== ASSIGNMENT ==
Starting with the line containing "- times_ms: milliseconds" and going on through the line containing "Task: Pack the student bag", return the lines of the data below exactly, and only those.

-------- DATASET EXCERPT --------

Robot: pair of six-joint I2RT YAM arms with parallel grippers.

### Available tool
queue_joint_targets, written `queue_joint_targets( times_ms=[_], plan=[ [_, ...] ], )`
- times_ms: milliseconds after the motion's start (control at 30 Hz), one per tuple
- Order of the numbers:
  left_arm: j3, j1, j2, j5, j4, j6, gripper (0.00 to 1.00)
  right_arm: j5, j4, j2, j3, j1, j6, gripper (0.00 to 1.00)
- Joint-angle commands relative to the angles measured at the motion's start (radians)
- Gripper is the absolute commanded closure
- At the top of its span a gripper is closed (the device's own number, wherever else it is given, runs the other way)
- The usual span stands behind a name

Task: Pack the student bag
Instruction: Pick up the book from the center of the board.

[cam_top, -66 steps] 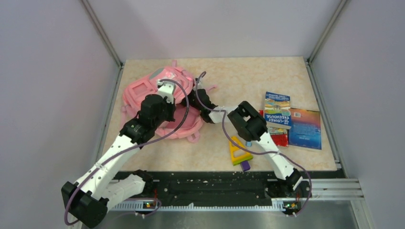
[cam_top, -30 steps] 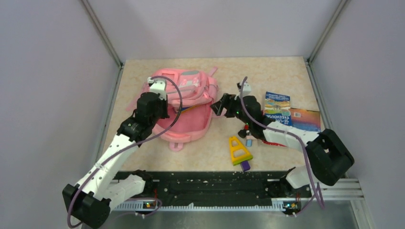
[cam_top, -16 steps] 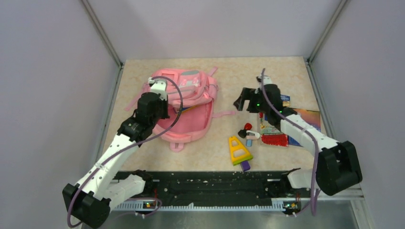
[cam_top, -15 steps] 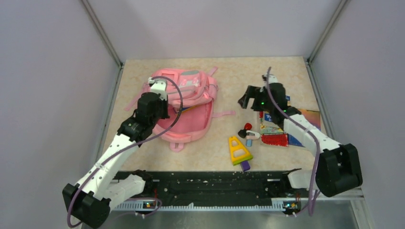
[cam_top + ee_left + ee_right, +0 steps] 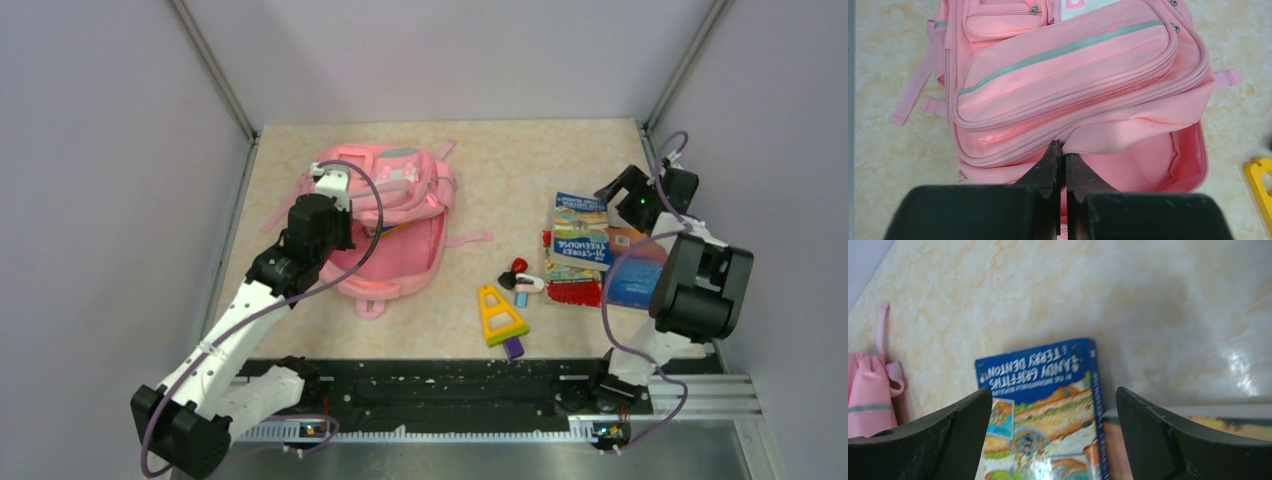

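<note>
Right gripper point(image 5: 1054, 392) has swung from the bag point(image 5: 395, 200) to the table's point(image 5: 520, 150) right edge, jaws wide over the top book point(image 5: 580, 230), evidently to fetch it; left gripper point(image 5: 1063, 150), clamped on the bag near the far-left corner, props its mouth open.

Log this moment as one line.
left gripper: shut on student bag rim | right gripper: open over blue book | main compartment: open
</note>
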Motion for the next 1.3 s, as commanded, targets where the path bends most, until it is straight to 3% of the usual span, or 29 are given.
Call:
queue_joint_targets(
  times_ms=[0,167,333,467,1000,1267],
  plan=[
    [0.024,0.000,-0.013,0.012,0.096,-0.015,1.00,-0.138,0.020,0.138,0.187,-0.062,-0.046,0.10],
    [0.023,0.001,-0.005,0.016,0.096,-0.015,1.00,-0.219,-0.058,0.283,0.339,-0.094,-0.146,0.10],
    [0.019,0.001,-0.005,0.007,0.099,-0.016,1.00,-0.343,-0.309,0.444,0.546,-0.108,-0.319,0.12],
    [0.020,0.000,0.004,0.015,0.101,-0.015,1.00,-0.384,-0.398,0.503,0.632,-0.108,-0.381,0.13],
    [0.018,0.000,0.003,0.026,0.103,-0.018,1.00,-0.386,-0.666,0.577,0.698,-0.137,-0.510,0.17],
    [0.018,0.000,0.010,0.030,0.105,-0.018,1.00,-0.572,-0.759,0.639,0.714,-0.143,-0.600,0.20]
  ],
)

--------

== SOLUTION TO THIS EXERCISE ==
- times_ms: milliseconds after the motion's start (control at 30 Hz), one per tuple
- Order of the numbers:
  left_arm: j3, j1, j2, j5, j4, j6, gripper (0.00 to 1.00)
  right_arm: j5, j4, j2, j3, j1, j6, gripper (0.00 to 1.00)
- Joint-angle commands relative to the angles measured at the motion's start (radians)
- Gripper is the absolute commanded closure
- At the top of its span a gripper is closed (the device's own number, wherever else it is given, runs the other way)
- The usual span stands behind a name

Task: Pack the student bag

The answer given is complete as it stands.